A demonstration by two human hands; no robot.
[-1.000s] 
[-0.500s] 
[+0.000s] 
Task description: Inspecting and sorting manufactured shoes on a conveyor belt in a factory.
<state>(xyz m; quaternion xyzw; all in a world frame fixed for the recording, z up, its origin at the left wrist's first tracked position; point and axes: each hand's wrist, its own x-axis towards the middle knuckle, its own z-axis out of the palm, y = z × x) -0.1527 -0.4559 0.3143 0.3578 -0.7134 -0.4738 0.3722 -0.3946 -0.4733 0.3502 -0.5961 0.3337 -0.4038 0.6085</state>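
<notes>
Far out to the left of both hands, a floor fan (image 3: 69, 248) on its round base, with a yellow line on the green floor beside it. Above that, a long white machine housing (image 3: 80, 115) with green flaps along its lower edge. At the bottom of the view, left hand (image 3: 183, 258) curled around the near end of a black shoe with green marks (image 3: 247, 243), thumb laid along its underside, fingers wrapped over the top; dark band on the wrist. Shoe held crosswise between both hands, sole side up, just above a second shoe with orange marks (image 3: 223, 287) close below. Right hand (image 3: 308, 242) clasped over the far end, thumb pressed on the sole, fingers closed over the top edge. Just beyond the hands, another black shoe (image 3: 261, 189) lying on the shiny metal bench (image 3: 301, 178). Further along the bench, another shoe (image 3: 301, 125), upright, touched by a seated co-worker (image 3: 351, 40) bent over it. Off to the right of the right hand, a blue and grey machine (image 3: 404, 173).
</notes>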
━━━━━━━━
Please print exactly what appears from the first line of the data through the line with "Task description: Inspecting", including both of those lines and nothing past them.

- Answer to the exercise -
A demonstration by two human hands; no robot.
[-1.000s] 
[-0.500s] 
[+0.000s] 
Task description: Inspecting and sorting manufactured shoes on a conveyor belt in a factory.

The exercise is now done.